YENİDÜZEN’e konuştu:
“Çıkarılan yasalarla imar konusundaki yetkiler, meslek odaları ve belediyelerin elinden alındı. Sizde de bu yapmak isteniyor”
Panelin ardından YENİDÜZEN’in sorularını da yanıtlayan şehir plancı Mete Gürbüz Fehim, AKP iktidarının çıkarttığı yasalarla imar konusundaki yetkileri, meslek odaları ve belediyelerin elinden alarak rant kapısı yarattığını, Kıbrıs’ın kuzeyinde de yapılmak istenin bu olduğu yönünde bir gözlem yaptığını söyledi.
Fehim, “Yetkiyi aldıktan sonra, ‘kentsel dönüşüm’ adı altında TOKİ sahaya sürüldü. Hep ‘devlet vatandaşına konut yapıyor’ dendi. Şu andaki Çevre Bakanı TOKİ kökenli. Yaptıkları şey tamamen yeni yerleşim yeri açmak temelli. Ovaları kentsel dönüşüme sokuyorlar” dedi.
“Kentsel dönüşüm” adı altında çeşitli bölgeleri imara açma konusunda iktidarın 2012 yılından sonra çok hızlandığını, özellikle Cumhurbaşkanlığı sistemine geçildikten sonra tüm yetkinin ele alındığını söyleyen Fehim, “Bakanlar Kurulu kararıyla bir bölgeyi afet bölgesi ilan ediyorlar, TOKİ de gidiyor, orada konut yapıyor” şeklinde konuştu.
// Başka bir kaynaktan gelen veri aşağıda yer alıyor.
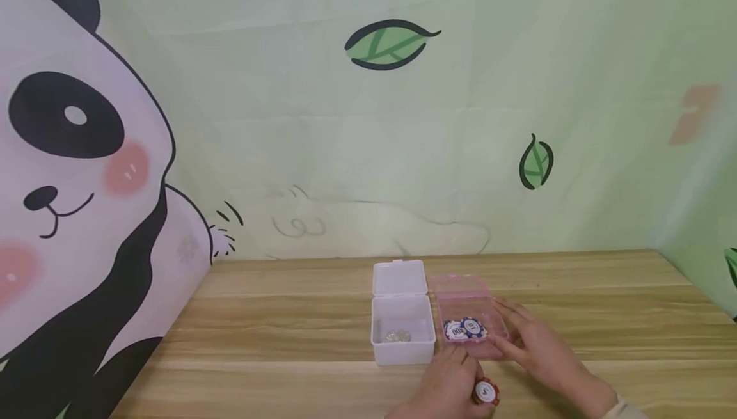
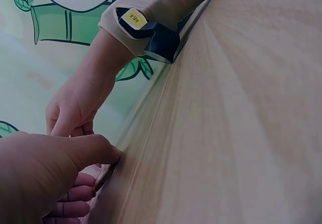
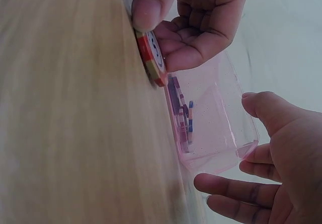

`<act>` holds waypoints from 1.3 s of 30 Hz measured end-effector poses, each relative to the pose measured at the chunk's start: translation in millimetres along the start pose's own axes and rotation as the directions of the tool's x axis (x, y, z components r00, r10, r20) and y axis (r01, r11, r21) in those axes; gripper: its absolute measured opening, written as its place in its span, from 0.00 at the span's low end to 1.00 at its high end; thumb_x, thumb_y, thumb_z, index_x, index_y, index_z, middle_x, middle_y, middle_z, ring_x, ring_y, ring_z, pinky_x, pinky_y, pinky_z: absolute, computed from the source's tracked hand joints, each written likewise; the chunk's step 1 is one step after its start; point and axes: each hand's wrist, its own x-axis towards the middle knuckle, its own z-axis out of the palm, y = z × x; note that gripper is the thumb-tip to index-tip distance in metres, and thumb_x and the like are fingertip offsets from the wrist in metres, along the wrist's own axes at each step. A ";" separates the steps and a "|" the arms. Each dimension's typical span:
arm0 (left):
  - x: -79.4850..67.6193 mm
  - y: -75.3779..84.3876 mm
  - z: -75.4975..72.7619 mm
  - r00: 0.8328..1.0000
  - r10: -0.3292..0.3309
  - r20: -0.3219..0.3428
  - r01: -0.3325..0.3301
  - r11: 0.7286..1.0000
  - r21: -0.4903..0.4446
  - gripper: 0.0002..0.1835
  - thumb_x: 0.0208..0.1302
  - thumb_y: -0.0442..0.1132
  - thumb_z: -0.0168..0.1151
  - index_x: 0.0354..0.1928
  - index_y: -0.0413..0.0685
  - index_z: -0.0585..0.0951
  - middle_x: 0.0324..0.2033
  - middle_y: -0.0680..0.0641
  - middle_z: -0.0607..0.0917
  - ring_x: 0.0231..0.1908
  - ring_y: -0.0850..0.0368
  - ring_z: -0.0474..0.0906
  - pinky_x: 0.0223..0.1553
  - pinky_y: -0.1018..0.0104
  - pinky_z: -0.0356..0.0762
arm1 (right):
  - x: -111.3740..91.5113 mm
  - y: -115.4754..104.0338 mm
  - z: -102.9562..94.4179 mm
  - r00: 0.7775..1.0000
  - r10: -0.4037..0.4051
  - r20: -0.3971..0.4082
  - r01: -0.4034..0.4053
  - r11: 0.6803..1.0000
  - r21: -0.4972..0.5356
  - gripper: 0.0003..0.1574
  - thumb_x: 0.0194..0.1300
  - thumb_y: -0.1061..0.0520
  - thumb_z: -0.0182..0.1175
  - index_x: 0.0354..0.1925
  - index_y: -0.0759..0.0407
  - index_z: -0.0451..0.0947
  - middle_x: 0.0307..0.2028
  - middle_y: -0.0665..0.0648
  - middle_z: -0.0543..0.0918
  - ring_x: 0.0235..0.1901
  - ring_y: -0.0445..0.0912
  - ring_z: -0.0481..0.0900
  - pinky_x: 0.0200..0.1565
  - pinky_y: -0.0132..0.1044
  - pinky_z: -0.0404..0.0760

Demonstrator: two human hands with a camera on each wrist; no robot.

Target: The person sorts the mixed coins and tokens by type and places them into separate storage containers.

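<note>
My left hand point(image 1: 448, 382) pinches a red-edged poker chip point(image 1: 486, 392) with a white numbered centre, just in front of the pink box. In the right wrist view that chip point(image 3: 152, 58) is held tilted between thumb and fingers, low over the table. A clear pink plastic box point(image 1: 480, 350) stands with its lid point(image 1: 460, 285) folded back. Inside lie several poker chips point(image 1: 473, 327), blue-and-white ones on top. My right hand point(image 1: 538, 345) holds the box at its right side, thumb point(image 3: 264, 108) on one edge and fingers at the other.
Left of the pink box stands a white plastic box point(image 1: 404, 354), its lid point(image 1: 399, 278) tipped back, with small clear pieces point(image 1: 398, 336) inside. Both boxes rest on a wood-grain table point(image 1: 276, 323). Behind it hangs a green backdrop point(image 1: 259, 86) with a panda and leaves.
</note>
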 end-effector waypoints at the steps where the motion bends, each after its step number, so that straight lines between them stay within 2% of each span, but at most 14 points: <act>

“2012 Türkiye’sine benziyor”
UBP – YDP – DP Hükümeti’nin, imar konusunda meslek odalarını oyun dışı bırakacak yasa önerisini Meclis gündemine getirtilme çabasını, 2012 Türkiyesine benzettiğini söyleyen Fehim, “Bunlar bizim o süreçte yaşadığımız şeyler. Neo – liberal politika denilen şey, sermayenin önündeki tüm engelleri yıkmak için var. Mekân, bunun en tatlı kaymağıdır. Türkiye’de ekonomi, inşaat sektörüyle kalkındırılmaya çalışıldı. Kapitalizmde böyle bir model yok. Üretimden gelmeyen gücün olmazsa, kalkındıramazsın” şeklinde konuştu.
“Size bu kentsel dönüşümü hangi aşamada sunuyorlar? Deprem korkusu varken! Duygunuzu kullanacaklar”
Fehim, “Şu anda size bu kentsel dönüşümü hangi aşamada sunuyorlar? Deprem korkusu varken. Sen ürkmüş bir haldesin. Yenilenme ihtiyacın var. Gel biz sana çürük binalarını yıkalım. Senin buna ihtiyacın var. Bu duygunu kullanacaklar. Sosyolojik anlamda toplumun duygusunu kullanıyorlar” dedi.
Bunu yapanların önünde engellerle karşılaşmak istemediğini söyleyen Fehim, “Önlerindeki engeller neler? Siyasi partiler, sivil toplum örgütleri, bilim insanları, mimarlar, mühendisler… Alanla ilgili olan tüm aktörler. O zaman onların elindeki direnç gösterebileceği argümanları alması gerekir. Benim direnç gösterebileceğim şey ne idi, mesleki denetimi idi. İmzayı sen atmazsan ben atarım diyen çok sayıda meslektaş ürettiler. Bu bir eğitim politikası. Politikayı da sermaye yönetiyordu.” ifadelerini kullandı.